We’re in new territory, or shaky ground, if you take the experts’ mixed predictions for it. It all means managers likely don’t have the AI leverage they think they do to quash a potential worker uprising (if that’s what they wanted). And even if they did, managers might be better off worrying for their own roles. Those at the top might be more exposed to AI invasion, though by nature of making executive decisions are likely shielded from true vulnerability. And 48% of managers posited that AI tools were a threat to their salaries and will lead to wage declines throughout the workforce this year. Even more (50%) reported fear their management position would experience a dock in pay related to AI.

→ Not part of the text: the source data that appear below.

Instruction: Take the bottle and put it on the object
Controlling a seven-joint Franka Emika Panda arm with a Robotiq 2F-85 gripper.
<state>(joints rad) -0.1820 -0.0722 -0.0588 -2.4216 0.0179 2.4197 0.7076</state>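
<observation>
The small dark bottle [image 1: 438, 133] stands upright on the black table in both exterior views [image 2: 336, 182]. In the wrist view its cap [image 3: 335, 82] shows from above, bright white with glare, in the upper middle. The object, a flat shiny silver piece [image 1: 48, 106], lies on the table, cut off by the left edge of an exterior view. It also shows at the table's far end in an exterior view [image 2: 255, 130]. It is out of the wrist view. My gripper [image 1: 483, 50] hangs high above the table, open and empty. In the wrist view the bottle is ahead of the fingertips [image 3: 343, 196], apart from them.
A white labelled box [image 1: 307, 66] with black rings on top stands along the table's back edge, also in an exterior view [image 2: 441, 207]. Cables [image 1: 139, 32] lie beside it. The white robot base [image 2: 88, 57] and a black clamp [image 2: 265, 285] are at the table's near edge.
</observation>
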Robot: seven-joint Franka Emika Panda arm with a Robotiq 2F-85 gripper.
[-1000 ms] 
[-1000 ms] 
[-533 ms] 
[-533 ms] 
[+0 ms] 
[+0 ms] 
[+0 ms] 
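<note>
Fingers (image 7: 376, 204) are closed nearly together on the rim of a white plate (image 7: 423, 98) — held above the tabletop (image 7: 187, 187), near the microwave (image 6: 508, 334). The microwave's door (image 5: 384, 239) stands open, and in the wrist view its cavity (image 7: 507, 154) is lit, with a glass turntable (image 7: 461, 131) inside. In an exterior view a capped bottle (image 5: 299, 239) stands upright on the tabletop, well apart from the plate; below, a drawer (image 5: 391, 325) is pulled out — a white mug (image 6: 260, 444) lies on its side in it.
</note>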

But most managers aren’t actually looking to have a fully robotic workforce. Rather, 66% of managers are looking to use AI tools to enhance their employees’ productivity. Only 12% of bosses said they’re using AI with the purpose of downsizing or spending less on their workforce. So managers might be bluffing or simply weighing their options right now.
“AI may not replace managers, but the managers that use AI will replace the managers that do not,” IBM’s chief commercial officer Rob Thomas said in a conference, according to TechCrunch. “It really does change how people work.”